Problem – The response should contain every record, reproduced exactly.

The records –
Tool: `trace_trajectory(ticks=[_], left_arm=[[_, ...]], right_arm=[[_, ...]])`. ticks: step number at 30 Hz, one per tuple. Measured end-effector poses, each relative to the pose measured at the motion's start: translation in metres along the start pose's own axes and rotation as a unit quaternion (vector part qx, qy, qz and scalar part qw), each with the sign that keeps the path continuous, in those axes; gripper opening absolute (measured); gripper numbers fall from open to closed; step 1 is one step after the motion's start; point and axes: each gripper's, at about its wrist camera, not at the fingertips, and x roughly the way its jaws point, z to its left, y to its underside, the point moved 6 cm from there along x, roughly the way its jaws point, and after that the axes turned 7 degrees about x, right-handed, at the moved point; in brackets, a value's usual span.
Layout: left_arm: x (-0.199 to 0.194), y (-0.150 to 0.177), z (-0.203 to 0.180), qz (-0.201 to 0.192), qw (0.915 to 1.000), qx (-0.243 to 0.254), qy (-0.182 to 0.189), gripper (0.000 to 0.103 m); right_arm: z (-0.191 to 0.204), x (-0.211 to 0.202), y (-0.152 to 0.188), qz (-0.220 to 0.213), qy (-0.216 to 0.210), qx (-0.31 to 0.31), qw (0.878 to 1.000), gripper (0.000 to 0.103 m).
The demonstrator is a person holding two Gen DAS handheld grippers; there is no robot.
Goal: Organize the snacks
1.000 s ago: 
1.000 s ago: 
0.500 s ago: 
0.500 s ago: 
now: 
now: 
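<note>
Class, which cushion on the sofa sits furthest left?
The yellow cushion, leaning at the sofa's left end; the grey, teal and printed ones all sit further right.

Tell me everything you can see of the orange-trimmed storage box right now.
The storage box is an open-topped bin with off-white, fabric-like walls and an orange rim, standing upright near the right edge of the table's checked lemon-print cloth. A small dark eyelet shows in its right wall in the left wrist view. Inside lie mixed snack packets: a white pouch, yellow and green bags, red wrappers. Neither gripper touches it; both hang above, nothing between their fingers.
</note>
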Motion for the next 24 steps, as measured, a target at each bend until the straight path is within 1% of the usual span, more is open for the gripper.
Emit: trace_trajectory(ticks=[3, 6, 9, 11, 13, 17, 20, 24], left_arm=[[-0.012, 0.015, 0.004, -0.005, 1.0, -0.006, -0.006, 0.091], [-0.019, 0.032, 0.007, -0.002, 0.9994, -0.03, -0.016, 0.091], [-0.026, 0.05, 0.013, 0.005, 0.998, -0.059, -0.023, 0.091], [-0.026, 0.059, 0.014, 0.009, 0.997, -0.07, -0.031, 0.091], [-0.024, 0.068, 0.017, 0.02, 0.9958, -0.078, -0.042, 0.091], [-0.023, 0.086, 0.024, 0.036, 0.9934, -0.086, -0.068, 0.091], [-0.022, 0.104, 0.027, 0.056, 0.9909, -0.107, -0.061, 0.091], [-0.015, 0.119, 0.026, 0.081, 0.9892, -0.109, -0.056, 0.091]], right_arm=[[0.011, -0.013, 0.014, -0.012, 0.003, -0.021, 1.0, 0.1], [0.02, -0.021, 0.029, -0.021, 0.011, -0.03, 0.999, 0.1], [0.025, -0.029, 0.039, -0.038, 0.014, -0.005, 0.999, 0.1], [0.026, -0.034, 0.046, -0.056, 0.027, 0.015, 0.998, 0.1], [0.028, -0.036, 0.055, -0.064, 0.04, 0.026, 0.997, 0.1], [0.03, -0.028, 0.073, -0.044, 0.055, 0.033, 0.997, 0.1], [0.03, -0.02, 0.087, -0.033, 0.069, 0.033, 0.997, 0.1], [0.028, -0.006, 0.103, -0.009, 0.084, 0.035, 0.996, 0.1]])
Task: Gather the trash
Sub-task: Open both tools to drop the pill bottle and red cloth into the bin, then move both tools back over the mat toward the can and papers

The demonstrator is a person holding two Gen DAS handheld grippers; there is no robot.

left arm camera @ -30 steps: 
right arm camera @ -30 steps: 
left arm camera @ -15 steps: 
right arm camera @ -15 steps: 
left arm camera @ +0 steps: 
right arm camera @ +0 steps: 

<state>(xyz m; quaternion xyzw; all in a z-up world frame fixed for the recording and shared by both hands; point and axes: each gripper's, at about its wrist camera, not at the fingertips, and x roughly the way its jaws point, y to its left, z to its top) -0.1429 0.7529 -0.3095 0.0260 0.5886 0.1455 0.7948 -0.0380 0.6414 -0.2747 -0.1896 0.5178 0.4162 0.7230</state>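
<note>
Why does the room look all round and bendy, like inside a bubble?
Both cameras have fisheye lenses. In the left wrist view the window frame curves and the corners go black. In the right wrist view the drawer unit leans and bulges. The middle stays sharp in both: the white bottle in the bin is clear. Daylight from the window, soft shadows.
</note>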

Written solution –
Tool: `trace_trajectory(ticks=[_], left_arm=[[_, ...]], right_arm=[[_, ...]])`. ticks: step number at 30 Hz, one per tuple. Measured end-effector poses, each relative to the pose measured at the motion's start: translation in metres along the start pose's own axes and rotation as a unit quaternion (vector part qx, qy, qz and scalar part qw), each with the sign that keeps the path continuous, in those axes; gripper opening absolute (measured); gripper numbers fall from open to closed; step 1 is one step after the motion's start; point and axes: each gripper's, at about its wrist camera, not at the fingertips, and x roughly the way its jaws point, z to its left, y to its underside, the point moved 6 cm from there along x, roughly the way its jaws point, and after that the axes turned 7 degrees about x, right-handed, at the moved point; in brackets, a value's usual span.
Layout: left_arm: x (-0.199 to 0.194), y (-0.150 to 0.177), z (-0.203 to 0.180), qz (-0.201 to 0.192), qw (0.915 to 1.000), qx (-0.243 to 0.254), qy (-0.182 to 0.189), gripper (0.000 to 0.103 m); right_arm: z (-0.191 to 0.204), x (-0.211 to 0.202), y (-0.152 to 0.188), qz (-0.220 to 0.213), qy (-0.216 to 0.210), qx (-0.31 to 0.31), qw (0.878 to 1.000), gripper (0.000 to 0.103 m).
The demonstrator is a person holding two Gen DAS handheld grippers; there is no robot.
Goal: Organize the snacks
1.000 s ago: 
1.000 s ago: 
0.500 s ago: 
0.500 s ago: 
now: 
now: 
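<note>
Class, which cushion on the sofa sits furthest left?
The yellow cushion, leaning at the sofa's left end; the grey, teal and printed ones all sit further right.

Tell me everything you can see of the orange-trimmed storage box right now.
The storage box is an open-topped bin with off-white, fabric-like walls and an orange rim, standing upright near the right edge of the table's checked lemon-print cloth. A small dark eyelet shows in its right wall in the left wrist view. Inside lie mixed snack packets: a white pouch, yellow and green bags, red wrappers. Neither gripper touches it; both hang above, nothing between their fingers.
</note>
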Motion for the next 24 steps, as measured, a target at each bend until the straight path is within 1% of the usual span, more is open for the gripper.
Emit: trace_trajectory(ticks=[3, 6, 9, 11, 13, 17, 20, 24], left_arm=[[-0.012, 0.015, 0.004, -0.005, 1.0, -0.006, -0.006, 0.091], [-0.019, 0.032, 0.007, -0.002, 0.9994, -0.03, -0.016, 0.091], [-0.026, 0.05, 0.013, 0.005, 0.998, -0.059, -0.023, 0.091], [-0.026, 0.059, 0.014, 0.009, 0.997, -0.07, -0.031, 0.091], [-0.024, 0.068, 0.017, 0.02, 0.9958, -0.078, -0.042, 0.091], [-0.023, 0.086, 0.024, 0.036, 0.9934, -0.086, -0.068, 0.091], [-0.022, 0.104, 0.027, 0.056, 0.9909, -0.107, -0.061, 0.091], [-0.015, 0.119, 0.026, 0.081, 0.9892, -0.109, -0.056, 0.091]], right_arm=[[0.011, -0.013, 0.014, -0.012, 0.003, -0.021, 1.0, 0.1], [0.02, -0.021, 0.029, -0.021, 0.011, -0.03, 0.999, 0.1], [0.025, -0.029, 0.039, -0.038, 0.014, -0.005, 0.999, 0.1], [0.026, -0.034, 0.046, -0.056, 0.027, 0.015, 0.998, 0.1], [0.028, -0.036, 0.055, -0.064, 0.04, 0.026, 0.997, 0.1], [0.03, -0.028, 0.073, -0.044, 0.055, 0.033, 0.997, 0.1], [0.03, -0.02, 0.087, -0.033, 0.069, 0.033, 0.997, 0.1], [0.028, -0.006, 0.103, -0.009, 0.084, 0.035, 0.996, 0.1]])
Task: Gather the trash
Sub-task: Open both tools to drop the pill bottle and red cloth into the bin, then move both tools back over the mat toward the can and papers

The demonstrator is a person holding two Gen DAS handheld grippers; there is no robot.

left arm camera @ -30 steps: 
right arm camera @ -30 steps: 
left arm camera @ -15 steps: 
right arm camera @ -15 steps: 
left arm camera @ +0 steps: 
right arm camera @ +0 steps: 

<state>(xyz m; quaternion xyzw; all in a z-up world frame fixed for the recording and shared by both hands; point and axes: each gripper's, at about its wrist camera, not at the fingertips, and x roughly the way its jaws point, y to its left, z to its top) -0.1429 0.7529 -0.3095 0.0260 0.5886 0.1455 0.7948 -0.0380 0.6414 -0.2747 -0.1896 0.5178 0.4162 0.7230</state>
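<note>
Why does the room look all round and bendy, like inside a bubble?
Both cameras have fisheye lenses. In the left wrist view the window frame curves and the corners go black. In the right wrist view the drawer unit leans and bulges. The middle stays sharp in both: the white bottle in the bin is clear. Daylight from the window, soft shadows.
</note>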

The exercise has been answered completely.